Instructions to follow:
Write out again, exactly, the lines below starting at the one with "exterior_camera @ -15" and ending at the one with "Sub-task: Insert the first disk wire".

------

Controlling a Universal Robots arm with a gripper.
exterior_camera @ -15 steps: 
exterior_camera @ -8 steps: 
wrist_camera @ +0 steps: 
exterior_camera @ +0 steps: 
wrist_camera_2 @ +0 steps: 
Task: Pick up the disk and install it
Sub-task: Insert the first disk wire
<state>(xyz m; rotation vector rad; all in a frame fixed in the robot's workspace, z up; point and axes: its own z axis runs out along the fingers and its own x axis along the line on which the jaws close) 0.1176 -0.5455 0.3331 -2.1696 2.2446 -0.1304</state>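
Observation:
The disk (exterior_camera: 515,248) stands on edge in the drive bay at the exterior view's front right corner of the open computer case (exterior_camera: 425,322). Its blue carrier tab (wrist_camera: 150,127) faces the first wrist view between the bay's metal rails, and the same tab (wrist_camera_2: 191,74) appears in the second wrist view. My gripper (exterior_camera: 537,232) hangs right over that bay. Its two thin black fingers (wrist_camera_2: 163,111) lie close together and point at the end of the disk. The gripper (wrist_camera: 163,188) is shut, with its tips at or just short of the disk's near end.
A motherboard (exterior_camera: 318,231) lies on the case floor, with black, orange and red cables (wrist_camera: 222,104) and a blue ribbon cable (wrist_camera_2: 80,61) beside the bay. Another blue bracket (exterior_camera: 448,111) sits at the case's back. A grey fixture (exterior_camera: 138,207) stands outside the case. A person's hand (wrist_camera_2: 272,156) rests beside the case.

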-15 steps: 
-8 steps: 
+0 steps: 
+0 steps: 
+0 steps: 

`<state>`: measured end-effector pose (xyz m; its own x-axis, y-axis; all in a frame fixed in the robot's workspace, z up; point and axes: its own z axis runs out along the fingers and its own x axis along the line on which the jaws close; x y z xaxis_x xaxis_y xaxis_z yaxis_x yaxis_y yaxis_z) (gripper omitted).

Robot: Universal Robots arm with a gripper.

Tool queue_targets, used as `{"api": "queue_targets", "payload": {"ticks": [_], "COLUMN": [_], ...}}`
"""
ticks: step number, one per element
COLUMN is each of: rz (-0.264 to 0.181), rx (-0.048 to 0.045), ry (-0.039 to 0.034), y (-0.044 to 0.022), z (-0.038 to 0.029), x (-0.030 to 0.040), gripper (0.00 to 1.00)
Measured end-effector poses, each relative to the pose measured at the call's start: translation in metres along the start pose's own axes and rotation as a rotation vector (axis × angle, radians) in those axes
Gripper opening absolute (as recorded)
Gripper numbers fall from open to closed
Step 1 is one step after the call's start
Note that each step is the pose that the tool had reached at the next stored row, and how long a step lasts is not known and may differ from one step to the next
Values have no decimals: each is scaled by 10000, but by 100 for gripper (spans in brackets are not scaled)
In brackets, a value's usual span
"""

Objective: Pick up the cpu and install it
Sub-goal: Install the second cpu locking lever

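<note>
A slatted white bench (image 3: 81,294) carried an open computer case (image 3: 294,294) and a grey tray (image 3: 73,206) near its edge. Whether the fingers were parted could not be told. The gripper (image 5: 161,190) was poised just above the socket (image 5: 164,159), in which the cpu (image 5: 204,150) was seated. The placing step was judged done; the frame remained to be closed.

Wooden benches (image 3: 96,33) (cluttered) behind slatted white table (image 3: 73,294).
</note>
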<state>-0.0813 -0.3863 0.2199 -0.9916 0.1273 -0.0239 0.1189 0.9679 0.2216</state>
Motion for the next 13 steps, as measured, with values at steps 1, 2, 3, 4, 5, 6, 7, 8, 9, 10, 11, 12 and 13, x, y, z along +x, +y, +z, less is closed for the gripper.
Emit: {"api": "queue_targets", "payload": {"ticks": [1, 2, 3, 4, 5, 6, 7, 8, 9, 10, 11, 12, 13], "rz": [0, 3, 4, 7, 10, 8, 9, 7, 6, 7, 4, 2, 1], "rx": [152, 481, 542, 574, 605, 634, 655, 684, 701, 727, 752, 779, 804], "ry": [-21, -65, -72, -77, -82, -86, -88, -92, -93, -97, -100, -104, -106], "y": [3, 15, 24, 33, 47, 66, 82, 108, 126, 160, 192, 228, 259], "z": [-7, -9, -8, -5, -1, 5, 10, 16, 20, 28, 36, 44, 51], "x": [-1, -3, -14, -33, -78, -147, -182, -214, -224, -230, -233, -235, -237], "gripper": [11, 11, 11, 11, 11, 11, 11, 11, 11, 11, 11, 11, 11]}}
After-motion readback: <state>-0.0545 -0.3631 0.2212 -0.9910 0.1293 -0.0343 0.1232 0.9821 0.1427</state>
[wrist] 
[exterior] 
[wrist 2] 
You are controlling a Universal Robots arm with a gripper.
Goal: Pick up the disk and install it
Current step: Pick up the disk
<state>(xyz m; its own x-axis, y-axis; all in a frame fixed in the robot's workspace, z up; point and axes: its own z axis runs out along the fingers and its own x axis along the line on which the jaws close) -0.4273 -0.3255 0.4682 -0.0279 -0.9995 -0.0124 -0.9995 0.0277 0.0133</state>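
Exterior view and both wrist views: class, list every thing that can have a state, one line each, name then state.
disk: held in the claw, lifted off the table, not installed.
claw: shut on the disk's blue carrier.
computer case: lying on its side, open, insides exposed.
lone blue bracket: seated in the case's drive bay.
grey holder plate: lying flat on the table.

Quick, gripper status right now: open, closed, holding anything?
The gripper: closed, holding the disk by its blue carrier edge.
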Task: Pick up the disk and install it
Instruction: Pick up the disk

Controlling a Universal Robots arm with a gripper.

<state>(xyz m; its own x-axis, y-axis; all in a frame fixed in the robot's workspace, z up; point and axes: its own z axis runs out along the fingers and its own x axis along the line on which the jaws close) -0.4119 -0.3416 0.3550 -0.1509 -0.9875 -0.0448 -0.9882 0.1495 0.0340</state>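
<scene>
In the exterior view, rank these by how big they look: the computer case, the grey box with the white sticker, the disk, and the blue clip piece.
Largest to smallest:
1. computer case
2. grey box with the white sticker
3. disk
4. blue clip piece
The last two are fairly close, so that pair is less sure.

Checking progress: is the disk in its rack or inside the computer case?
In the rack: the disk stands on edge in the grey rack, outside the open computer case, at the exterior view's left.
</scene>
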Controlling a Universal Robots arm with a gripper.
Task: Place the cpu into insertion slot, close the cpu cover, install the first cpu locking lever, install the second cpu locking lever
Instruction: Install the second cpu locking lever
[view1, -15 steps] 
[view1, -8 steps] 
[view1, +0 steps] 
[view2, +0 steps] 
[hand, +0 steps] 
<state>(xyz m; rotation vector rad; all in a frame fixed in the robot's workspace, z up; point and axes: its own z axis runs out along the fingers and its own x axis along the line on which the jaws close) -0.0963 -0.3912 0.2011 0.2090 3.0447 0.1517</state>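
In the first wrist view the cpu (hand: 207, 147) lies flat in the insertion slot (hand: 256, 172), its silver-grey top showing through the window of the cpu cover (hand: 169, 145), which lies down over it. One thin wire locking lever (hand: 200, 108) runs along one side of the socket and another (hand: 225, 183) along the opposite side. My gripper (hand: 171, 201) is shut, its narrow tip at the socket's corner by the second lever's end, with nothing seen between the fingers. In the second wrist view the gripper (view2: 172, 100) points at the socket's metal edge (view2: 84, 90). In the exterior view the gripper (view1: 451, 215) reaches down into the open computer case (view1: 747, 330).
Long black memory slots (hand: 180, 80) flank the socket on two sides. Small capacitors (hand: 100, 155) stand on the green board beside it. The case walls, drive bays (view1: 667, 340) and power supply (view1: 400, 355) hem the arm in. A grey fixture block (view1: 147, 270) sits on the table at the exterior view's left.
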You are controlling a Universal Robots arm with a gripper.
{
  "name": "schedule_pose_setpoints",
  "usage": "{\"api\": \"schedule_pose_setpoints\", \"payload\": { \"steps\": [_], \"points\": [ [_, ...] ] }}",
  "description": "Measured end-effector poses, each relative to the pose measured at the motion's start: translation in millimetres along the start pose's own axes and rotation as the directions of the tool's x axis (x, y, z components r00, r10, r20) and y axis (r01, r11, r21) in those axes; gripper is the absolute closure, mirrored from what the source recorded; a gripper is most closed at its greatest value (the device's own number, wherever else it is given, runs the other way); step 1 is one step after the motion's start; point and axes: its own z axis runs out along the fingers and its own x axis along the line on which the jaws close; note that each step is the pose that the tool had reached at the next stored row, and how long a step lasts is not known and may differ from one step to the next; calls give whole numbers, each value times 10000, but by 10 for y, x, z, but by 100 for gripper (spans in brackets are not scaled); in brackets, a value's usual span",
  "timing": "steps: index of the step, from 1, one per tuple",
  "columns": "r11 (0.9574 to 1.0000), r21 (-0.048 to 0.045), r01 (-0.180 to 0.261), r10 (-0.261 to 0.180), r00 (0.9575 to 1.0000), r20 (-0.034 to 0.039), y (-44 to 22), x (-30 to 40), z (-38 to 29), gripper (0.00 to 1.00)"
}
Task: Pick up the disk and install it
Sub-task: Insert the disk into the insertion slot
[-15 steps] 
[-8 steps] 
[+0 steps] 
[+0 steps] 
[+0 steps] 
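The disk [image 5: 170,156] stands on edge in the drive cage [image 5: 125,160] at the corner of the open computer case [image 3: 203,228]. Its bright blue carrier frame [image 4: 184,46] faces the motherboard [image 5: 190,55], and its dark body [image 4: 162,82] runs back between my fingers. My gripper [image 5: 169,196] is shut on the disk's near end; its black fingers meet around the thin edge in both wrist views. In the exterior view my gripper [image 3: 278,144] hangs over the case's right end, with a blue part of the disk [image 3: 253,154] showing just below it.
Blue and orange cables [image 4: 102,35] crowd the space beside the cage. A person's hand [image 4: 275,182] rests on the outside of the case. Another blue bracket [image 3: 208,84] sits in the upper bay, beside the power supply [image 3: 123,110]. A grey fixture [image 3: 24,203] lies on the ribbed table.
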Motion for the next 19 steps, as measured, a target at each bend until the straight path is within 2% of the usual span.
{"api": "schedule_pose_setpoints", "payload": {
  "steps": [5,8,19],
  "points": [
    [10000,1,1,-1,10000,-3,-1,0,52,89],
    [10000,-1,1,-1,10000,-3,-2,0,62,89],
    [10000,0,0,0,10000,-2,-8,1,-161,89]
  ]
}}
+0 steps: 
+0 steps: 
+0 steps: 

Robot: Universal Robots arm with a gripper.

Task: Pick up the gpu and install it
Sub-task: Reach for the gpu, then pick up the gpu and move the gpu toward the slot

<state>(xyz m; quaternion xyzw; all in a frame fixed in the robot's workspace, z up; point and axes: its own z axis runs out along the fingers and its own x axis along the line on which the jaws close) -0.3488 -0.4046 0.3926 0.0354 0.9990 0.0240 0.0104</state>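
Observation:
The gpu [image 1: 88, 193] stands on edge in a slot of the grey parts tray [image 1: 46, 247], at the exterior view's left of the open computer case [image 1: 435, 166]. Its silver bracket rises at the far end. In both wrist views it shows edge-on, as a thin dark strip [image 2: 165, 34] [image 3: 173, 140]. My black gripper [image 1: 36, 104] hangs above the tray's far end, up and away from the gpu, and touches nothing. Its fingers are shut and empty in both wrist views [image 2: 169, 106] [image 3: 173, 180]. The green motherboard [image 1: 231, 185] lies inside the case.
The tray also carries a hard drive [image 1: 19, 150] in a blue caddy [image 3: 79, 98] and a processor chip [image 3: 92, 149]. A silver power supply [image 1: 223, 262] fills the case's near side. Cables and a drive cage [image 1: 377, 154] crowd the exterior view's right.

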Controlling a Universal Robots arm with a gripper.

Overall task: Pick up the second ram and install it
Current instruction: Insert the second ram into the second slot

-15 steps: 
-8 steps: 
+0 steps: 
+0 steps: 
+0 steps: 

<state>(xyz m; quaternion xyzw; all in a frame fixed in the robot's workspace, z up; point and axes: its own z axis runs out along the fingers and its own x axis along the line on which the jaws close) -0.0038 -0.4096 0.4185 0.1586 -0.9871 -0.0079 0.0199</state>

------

Exercise result:
exterior_camera @ -15 steps: 
exterior_camera @ -8 steps: 
wrist_camera @ +0 steps: 
exterior_camera @ +0 steps: 
wrist_camera_2 @ +0 steps: 
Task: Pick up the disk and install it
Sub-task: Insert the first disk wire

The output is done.